◆ BRIEF: Return the line containing "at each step" together with every later line up to the end of the records, exactly and with no pictures; return nothing else.

◆ DATA PROVIDED:
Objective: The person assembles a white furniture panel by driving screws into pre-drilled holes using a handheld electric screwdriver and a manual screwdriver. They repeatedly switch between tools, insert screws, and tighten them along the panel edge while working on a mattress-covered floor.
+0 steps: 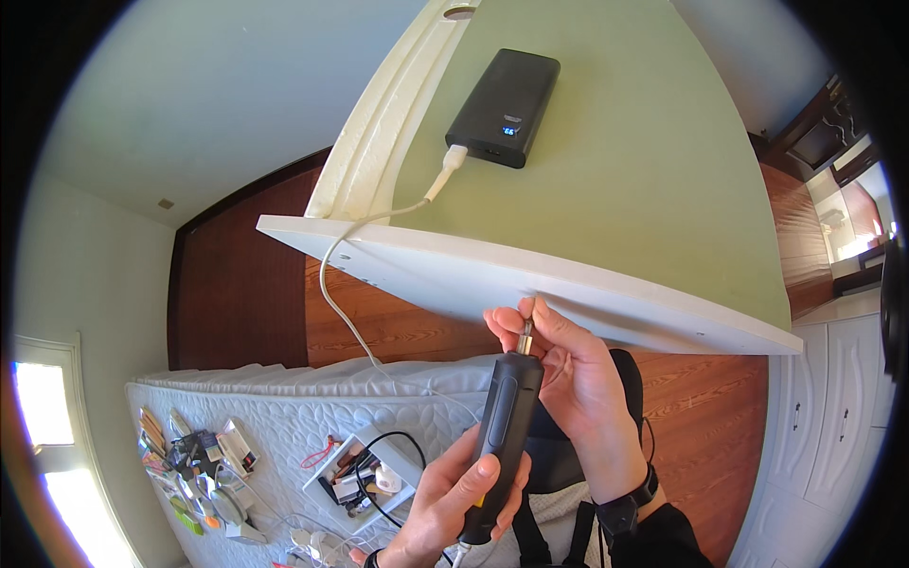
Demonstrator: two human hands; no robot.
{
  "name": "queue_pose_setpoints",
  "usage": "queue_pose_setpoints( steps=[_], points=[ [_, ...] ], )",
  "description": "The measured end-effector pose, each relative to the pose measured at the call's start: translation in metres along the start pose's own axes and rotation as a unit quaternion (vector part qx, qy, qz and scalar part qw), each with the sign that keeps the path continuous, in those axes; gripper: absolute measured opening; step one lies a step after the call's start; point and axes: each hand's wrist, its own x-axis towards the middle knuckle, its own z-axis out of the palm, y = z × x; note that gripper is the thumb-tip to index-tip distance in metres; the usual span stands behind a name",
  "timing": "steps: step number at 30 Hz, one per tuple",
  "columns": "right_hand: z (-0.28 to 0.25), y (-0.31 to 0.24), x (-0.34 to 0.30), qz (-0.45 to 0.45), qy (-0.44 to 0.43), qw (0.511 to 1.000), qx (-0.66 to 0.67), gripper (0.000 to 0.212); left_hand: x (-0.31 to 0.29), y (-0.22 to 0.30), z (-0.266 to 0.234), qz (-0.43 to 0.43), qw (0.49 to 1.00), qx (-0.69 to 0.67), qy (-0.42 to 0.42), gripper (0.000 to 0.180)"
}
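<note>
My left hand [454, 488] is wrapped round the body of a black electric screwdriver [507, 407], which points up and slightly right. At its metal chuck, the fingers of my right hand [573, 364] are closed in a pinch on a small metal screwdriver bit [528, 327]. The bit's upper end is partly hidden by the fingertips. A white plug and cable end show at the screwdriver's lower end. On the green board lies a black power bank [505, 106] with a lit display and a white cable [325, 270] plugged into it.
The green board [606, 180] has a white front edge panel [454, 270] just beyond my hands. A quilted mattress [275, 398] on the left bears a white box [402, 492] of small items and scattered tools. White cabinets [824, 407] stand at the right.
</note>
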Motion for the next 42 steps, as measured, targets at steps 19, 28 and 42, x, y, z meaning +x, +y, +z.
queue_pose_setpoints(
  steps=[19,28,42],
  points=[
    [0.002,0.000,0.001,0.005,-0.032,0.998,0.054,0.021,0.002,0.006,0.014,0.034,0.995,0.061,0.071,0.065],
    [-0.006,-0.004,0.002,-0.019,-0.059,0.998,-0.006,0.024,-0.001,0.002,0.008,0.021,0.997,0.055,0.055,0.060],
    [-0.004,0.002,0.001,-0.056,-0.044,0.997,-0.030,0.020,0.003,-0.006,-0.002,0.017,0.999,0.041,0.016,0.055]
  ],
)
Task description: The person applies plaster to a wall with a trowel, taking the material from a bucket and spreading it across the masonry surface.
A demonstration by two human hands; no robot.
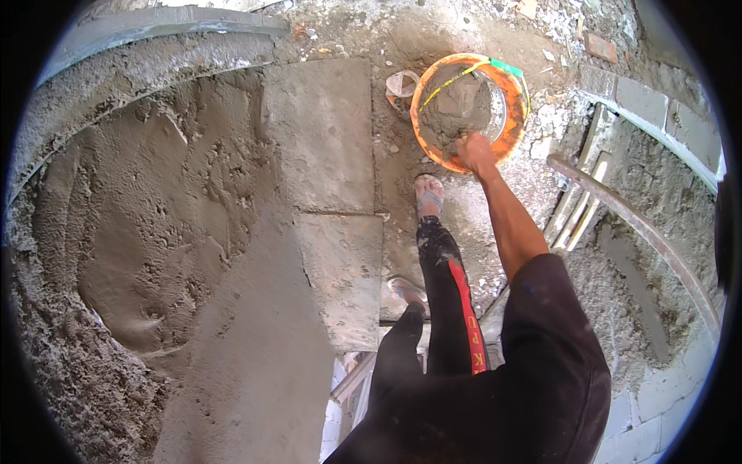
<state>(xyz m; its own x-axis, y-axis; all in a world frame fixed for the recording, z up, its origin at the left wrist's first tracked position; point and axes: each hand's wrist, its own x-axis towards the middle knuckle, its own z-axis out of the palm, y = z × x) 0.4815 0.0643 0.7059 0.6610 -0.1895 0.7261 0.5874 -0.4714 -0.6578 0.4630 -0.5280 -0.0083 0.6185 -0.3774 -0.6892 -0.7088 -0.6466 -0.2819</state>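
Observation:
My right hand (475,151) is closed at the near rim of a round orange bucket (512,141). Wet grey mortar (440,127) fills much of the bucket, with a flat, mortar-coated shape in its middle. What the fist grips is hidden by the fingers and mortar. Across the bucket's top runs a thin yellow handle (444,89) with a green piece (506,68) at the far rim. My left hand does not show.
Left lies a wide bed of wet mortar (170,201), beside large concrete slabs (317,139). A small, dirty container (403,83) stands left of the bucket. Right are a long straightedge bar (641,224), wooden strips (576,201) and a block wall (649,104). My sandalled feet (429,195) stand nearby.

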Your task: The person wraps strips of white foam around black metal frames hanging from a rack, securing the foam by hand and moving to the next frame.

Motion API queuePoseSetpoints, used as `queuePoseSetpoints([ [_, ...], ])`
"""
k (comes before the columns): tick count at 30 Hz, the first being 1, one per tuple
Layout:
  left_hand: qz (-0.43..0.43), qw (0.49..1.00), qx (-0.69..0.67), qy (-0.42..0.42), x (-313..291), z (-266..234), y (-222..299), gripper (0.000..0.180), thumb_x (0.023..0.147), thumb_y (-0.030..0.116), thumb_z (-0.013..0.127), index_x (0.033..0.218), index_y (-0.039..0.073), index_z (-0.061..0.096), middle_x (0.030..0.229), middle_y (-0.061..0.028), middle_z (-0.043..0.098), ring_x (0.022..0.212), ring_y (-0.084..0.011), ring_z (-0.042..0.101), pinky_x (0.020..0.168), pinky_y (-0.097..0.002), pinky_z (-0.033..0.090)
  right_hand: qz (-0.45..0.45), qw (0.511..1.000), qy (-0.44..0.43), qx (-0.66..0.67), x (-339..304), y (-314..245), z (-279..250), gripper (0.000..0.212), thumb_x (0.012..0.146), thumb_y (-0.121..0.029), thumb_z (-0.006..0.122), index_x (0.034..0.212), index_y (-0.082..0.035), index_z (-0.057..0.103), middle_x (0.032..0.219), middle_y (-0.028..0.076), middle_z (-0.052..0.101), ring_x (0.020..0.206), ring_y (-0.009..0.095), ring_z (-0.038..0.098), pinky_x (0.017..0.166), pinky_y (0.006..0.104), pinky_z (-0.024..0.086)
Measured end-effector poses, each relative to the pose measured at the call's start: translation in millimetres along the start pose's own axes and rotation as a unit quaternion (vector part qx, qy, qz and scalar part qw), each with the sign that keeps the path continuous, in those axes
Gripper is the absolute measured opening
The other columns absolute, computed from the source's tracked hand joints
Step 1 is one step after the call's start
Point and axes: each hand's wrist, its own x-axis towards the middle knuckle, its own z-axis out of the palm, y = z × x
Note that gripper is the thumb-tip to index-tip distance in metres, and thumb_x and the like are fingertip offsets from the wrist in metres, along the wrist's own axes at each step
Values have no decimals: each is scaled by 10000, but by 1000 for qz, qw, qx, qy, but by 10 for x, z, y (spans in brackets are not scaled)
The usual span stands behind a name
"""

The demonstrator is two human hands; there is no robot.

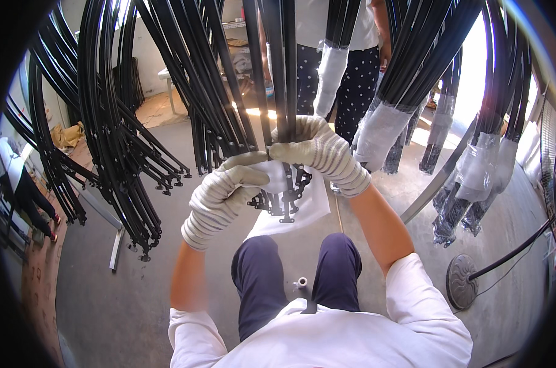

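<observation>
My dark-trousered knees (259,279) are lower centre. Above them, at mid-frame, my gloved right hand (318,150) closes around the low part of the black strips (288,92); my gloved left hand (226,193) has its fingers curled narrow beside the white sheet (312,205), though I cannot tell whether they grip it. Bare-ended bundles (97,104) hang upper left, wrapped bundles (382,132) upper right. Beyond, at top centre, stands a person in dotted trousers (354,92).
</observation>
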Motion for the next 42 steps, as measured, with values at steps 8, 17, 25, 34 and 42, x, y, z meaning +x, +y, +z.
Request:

◆ OUTPUT OF THE TASK:
Note that gripper is the thumb-tip to index-tip distance in metres, and thumb_x and the like are fingertip offsets from the wrist in metres, along the wrist's own axes at each step
Values have no decimals: each is scaled by 10000, but by 1000 for qz, qw, qx, qy, but by 10 for x, z, y (spans in brackets are not scaled)
The usual span stands behind a name
"""

The demonstrator is two human hands; there is no robot.


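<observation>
My dark-trousered knees (259,279) are lower centre. Above them, at mid-frame, my gloved right hand (318,150) closes around the low part of the black strips (288,92); my gloved left hand (226,193) has its fingers curled narrow beside the white sheet (312,205), though I cannot tell whether they grip it. Bare-ended bundles (97,104) hang upper left, wrapped bundles (382,132) upper right. Beyond, at top centre, stands a person in dotted trousers (354,92).
</observation>
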Motion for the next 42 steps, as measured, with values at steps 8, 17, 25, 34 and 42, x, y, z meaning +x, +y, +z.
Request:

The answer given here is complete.